Der Fund der Mörsergranate vor dem Privathaus des Lingener Oberbürgermeister Heiner Pott in der vergangenen Woche, veranlasste den Rat der Stadt Lingen nun zu einer gemeinsamen öffentlichen Solidaritätserklärung.

Einstimmig stellten sich die Mitglieder des Rates am gestrigen Mittwoch mit folgender Erklärung hinter den höchsten Repräsentanten der Stadt:

"Mit Bestürzung hat der Rat der Stadt Lingen/Ems in der vergangenen Woche zur Kenntnis nehmen müssen, dass bislang unbekannte Täter eine Mörsergranate am Haus des Oberbürgermeisters hinterlegt haben. Der Stadtrat verurteilt diesen inakzeptablen Übergriff aufs Schärfste und erklärt seine Solidarität mit Oberbürgermeister Heiner Pott und seiner Familie. Angriffe und Bedrohungen wie diese sind keine Bagatellen und dürfen nicht als Mittel von Auseinandersetzung toleriert werden. Der Rat der Stadt bekennt sich ausdrücklich zu fairem Umgang miteinander auf der Basis gegenseitiger persönlicher Wertschätzung und hofft auf schnelle, lückenlose Aufklärung des Vorfalls."

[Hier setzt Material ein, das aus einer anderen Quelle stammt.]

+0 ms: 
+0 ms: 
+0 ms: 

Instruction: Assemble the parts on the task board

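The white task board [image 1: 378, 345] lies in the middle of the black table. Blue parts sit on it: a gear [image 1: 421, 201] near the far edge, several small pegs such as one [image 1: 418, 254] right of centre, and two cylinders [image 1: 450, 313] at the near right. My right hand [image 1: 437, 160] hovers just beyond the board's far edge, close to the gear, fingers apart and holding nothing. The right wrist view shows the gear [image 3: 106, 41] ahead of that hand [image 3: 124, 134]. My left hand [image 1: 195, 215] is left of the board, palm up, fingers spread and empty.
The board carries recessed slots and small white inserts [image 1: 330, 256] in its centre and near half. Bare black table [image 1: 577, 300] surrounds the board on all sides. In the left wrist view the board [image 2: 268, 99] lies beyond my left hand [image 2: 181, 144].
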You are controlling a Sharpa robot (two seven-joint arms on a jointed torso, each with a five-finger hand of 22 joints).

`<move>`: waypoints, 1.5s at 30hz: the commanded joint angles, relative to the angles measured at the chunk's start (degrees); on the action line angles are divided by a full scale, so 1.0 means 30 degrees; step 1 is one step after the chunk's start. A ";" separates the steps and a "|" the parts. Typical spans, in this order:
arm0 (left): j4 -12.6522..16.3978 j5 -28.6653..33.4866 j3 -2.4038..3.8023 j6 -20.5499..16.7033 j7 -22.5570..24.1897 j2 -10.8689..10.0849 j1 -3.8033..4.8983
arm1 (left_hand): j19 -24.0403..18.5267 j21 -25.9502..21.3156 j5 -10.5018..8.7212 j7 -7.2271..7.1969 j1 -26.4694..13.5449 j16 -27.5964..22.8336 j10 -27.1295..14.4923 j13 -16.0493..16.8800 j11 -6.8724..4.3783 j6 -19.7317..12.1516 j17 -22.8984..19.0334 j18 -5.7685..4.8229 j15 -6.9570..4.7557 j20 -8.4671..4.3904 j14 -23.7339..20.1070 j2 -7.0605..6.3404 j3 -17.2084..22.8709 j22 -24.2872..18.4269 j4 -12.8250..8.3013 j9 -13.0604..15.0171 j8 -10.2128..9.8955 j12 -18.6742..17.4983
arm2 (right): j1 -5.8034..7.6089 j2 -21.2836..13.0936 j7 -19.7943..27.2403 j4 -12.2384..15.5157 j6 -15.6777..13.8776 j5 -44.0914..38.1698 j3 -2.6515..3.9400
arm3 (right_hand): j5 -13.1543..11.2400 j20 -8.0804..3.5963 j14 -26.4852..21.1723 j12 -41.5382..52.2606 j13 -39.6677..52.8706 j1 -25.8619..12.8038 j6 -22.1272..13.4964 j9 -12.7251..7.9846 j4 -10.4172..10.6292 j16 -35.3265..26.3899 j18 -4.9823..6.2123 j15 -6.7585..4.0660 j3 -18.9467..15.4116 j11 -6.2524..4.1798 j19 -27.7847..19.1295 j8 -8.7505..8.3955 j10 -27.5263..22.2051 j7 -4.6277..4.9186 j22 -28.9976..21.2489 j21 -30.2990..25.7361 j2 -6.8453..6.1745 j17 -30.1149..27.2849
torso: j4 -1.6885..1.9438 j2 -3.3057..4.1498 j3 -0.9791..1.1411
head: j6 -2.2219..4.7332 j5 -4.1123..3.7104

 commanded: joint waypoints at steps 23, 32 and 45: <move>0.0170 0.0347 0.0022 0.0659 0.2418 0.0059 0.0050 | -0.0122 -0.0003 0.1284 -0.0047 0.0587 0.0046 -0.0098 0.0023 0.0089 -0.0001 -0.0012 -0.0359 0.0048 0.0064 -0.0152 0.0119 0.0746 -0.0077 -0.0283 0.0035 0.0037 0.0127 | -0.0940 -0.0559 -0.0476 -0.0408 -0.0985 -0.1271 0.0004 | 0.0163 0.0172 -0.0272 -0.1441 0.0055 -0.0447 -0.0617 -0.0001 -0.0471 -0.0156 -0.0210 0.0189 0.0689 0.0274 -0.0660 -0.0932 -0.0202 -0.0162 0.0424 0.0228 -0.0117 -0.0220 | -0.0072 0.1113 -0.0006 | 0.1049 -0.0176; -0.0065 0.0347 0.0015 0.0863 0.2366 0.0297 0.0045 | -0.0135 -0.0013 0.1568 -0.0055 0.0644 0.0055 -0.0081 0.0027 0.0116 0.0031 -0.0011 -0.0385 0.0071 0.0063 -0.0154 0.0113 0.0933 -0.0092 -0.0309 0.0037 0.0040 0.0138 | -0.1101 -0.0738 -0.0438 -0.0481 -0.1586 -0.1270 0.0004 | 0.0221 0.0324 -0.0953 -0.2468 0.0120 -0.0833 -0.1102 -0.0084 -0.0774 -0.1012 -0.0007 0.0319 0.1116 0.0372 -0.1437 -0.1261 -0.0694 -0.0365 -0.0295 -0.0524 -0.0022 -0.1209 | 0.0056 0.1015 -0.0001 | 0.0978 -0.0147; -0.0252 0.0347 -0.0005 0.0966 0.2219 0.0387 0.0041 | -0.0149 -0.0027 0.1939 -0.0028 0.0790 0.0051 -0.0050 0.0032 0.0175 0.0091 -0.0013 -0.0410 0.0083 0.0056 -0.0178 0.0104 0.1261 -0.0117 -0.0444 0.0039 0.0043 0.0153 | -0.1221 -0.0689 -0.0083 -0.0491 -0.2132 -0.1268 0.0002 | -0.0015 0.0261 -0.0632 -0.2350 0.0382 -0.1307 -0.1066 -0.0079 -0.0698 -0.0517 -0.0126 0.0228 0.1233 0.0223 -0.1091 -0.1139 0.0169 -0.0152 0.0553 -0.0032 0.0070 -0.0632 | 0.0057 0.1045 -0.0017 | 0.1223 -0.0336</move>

Alle neun Ortsbürgermeister solidarisieren sich mit Pott und seine Familie

Erster Stadtrat Dr. Ralf Büring erklärte nach der Beschlussfassung, dass sich die Verwaltung der Stadt Lingen dieser Deklaration ebenfalls mit großem Nachdruck anschließt. Auch die neun Ortsbürgermeister in der Stadt Lingen solidarisierten sich mit Oberbürgermeister Heiner Pott und seiner Familie und schlossen sich der Erklärung an. Dies hatte Heinrich Schomaker stellvertretend für alle anderen Ortsbürgermeister zuvor mitgeteilt.